Portugal tem vindo a testemunhar um agravamento da situação de saúde pública e a sofrer disrupções na vida quotidiana da população, a nível individual e colectivo. Que está a desfocar o acesso da população aos serviços de saúde. Isto acontece quer seja pelo medo dos doentes em recorrer à Urgência, quer seja pelo fecho de muitos serviços e uma dedicação quase total do Serviço Nacional de Saúde (SNS) ao tratamento da covid-19, que poderá estar a negligenciar outras doenças, com consequências fatais.
Por outro lado, o agravamento da situação clínica dos doentes, depois de meses de afastamento das consultas e tratamentos, é inevitável! A pandemia manteve o SNS encerrado aos cuidados não urgentes durante todo o estado de emergência. É uma realidade que tudo o que diz respeito à prevenção e detecção precoce foi abandonado. Não houve consultas e muitas ficaram por remarcar. Os diagnósticos tardios vão agravar a situação.
É inaceitável que os exames não se realizaram por receio dos doentes em irem ao hospital! O controlo de doentes oncológicos ocorriam a cada três meses e já vão em intervalos maiores, que ultrapassam o recomendado pelos especialistas.
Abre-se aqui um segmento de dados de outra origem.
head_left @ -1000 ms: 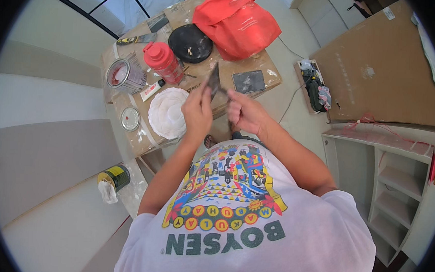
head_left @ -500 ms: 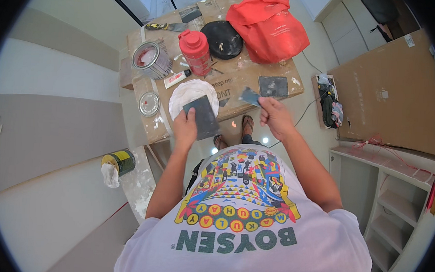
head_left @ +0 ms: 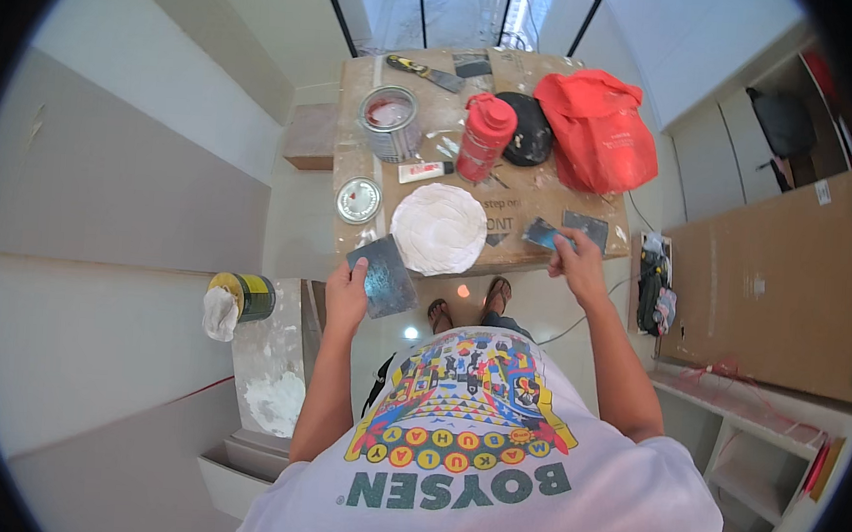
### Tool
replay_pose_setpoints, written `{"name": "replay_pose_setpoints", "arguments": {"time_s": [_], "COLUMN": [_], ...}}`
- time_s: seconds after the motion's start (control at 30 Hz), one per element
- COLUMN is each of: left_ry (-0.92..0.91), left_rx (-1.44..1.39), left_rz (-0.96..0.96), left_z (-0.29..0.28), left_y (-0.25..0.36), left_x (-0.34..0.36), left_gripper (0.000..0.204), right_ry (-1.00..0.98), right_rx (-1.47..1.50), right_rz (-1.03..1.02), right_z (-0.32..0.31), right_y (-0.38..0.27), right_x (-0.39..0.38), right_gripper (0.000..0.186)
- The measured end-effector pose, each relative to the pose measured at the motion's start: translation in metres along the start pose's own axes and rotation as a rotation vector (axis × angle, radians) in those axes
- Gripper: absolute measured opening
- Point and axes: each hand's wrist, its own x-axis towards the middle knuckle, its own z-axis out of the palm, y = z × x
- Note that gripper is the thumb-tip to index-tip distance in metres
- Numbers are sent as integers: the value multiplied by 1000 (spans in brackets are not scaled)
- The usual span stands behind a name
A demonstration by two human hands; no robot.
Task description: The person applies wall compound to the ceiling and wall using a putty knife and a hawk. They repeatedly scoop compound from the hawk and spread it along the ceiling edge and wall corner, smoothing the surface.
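My left hand (head_left: 348,298) is closed on the edge of a dark rectangular putty spreader (head_left: 388,279), thumb on top. It hangs just off the near left corner of the cardboard-covered table. In my right hand (head_left: 578,264) a smaller dark putty spreader (head_left: 540,234) is pinched, pointing left above the table's near edge. Another dark rectangular plate (head_left: 589,227) lies flat behind that hand, partly hidden by it. Between the two hands, a round white disc-like pad (head_left: 438,228) rests on the table, smeared with pale paste.
On the cardboard (head_left: 509,256) stand an open paint can (head_left: 392,142), its lid (head_left: 359,200), a white tube (head_left: 422,172), a red bottle (head_left: 485,138), a black pouch (head_left: 529,131), a red bag (head_left: 600,130) and a scraper (head_left: 424,72). A yellow-green can (head_left: 256,298) sits left on a plank.
The view has tilted and turned, so the table appears farther right and lower. My left hand has drawn its spreader away from over the white pad. My right hand still holds the small spreader.
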Motion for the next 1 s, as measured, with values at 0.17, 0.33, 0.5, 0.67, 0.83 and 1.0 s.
{"name": "replay_pose_setpoints", "arguments": {"time_s": [0.17,0.33,0.5,0.67,0.83,1.0], "left_ry": [-79,0,134,190,174,68], "left_rx": [-750,-945,-994,-978,-1015,-875], "left_rz": [-347,-325,-290,-260,-280,-316], "left_z": [-29,-47,-63,-74,-81,-117], "left_y": [11,38,48,37,25,12], "left_x": [-4,4,6,8,35,81], "left_gripper": [38,43,44,44,43,38], "right_ry": [-135,-230,-274,-203,-26,-58], "right_rx": [387,204,130,-34,-364,-713], "right_rz": [37,-146,-445,-608,-930,-903], "right_z": [1,33,74,114,154,207], "right_y": [-40,-124,-208,-255,-274,-271], "right_x": [-23,-10,11,24,66,123], "right_gripper": [26,23,22,22,21,23]}}
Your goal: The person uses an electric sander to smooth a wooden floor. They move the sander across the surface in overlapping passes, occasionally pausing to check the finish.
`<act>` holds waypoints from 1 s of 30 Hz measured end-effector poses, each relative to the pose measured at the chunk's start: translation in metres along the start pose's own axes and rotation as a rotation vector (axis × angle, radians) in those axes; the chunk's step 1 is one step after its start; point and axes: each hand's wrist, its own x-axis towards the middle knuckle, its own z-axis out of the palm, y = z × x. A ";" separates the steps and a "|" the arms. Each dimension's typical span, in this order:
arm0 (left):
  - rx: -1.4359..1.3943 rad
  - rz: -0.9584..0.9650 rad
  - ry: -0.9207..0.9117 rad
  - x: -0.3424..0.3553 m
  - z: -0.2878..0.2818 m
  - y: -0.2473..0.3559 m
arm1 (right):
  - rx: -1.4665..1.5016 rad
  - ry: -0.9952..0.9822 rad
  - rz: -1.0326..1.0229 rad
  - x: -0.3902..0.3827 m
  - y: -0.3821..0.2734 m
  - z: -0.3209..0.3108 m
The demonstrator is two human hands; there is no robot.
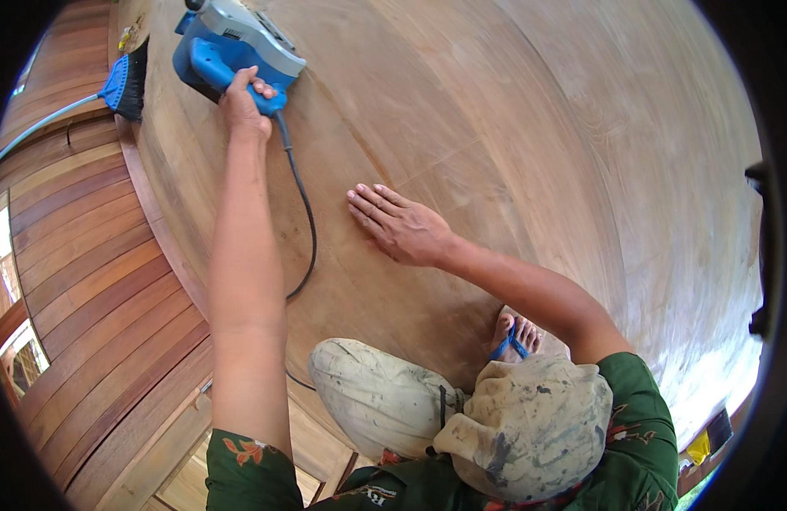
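My left arm reaches far forward, and my left hand (247, 102) is closed round the rear handle of a blue and grey belt sander (240, 53). The sander rests on a broad brown wooden surface (530, 170); its underside is hidden. From its handle a dark power cord (307, 204) curves back toward my knee. My right hand (400, 228) lies flat on the wood, palm down with fingers stretched out, to the right of the cord. It holds nothing.
A broom (125, 83) with a blue head and black bristles lies at the far left. Beside the surface runs reddish wooden planking (95, 238). My bent knee (368, 387) and sandalled foot (514, 339) are close by. Something yellow (698, 447) sits at lower right.
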 end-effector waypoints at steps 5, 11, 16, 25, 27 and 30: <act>-0.062 0.015 0.103 -0.011 0.003 -0.022 | 0.037 -0.004 -0.002 0.009 0.004 0.021; -0.058 0.022 0.097 -0.008 -0.002 -0.027 | 0.091 0.065 0.177 -0.008 -0.009 0.033; -0.045 0.021 0.073 -0.011 0.005 -0.021 | 0.053 -0.023 0.040 -0.013 -0.008 0.021; -0.059 0.002 0.071 -0.033 0.010 -0.021 | -0.058 -0.067 -0.059 0.001 -0.007 0.005; -0.062 -0.018 0.087 -0.040 0.015 -0.018 | 0.040 -0.096 -0.143 0.001 0.006 -0.017; -0.054 -0.065 0.107 -0.056 0.022 -0.009 | 0.533 -0.236 -0.089 -0.004 0.049 -0.068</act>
Acontece que não se tem feito a gestão da doença, mas apenas da pandemia. E de acordo com o Centro de Estudos de Medicina (Faculdade de Medicina de Lisboa) já foi constatada a grave ausência de cuidados essenciais a cerca de 2 milhões de doentes crónicos.
O excesso de mortes poderá ser explicado, porque houve pessoas a serem tratadas fora de tempo, seja por culpa própria ou do sistema, sendo mais difícil chegar ao médico, pois a maioria das consultas é feita por via telefónica.
O grande desafio do SNS, no curto prazo, vai ser organizativo, porque se vão juntar quatro tipos de doenças: a covid-19, os que têm gripe normal mas que podem ter covid-19, os que têm doenças já diagnosticadas e os que não têm coisa nenhuma mas estão em pânico.
A triagem bem feita nos Centros de Saúde (CS) vai ser determinante, pois os CS são unidades básicas do SNS para atendimento e prestação de cuidados de saúde primários à população. No entanto, milhares de portugueses deixaram de recorrer aos cuidados de saúde primários, porque em muitos CS tem sido negado o direito ao acompanhamento médico, que elimina ou reduz a dimensão preventiva e o acesso ao diagnóstico. Que coloca em risco de vida e à falta de qualidade de vida de muitos doentes devido às restrições que estão a ser impostas ao SNS.
Desde há décadas que as políticas de saúde atribuem uma função primordial aos cuidados primários e uma posição central ao CS na estrutura global dos cuidados. Todavia, o sistema de saúde tem sido descrito como profundamente dependente da utilização dos hospitais. Com o efeito da pandemia, se nada for feito ao nível dos CS para um acesso mais expedito, por parte da população, haverá um impacto muito negativo na saúde pública.
Apesar do SNS ter revelado uma significativa resiliência perante a crise sanitária, a reforma do sistema de saúde, no médio e longo prazo não pode ficar apenas por uma abordagem que vá para além da construção de novos hospitais. Importa articular de forma mais adequada e eficiente os cuidados de saúde primários com os cuidados de saúde hospitalares e cuidados de saúde integrados.
Em relação à estratégia sectorial devia ser definido o nível de ambição e efectuado o levantamento do efectivo de médicos e enfermeiros necessários, até 2030, tendo em vista a contratualização adequada ao seu perfil específico de competências e apoiados num plano abrangente de capacitação que os habilite a níveis superiores.
Por último, importa ter em conta os seguintes aspectos: é inadiável a reforma das carreiras médicas; tem de ser avaliado o funcionamento dos serviços de saúde pública e seus profissionais em rede, em ambiente inteligente e colaborativo; fazer o levantamento do sistema de informação de saúde integrado e de base populacional, bem como o acesso a novos instrumentos de apoio ao planeamento e intervenção em saúde pública.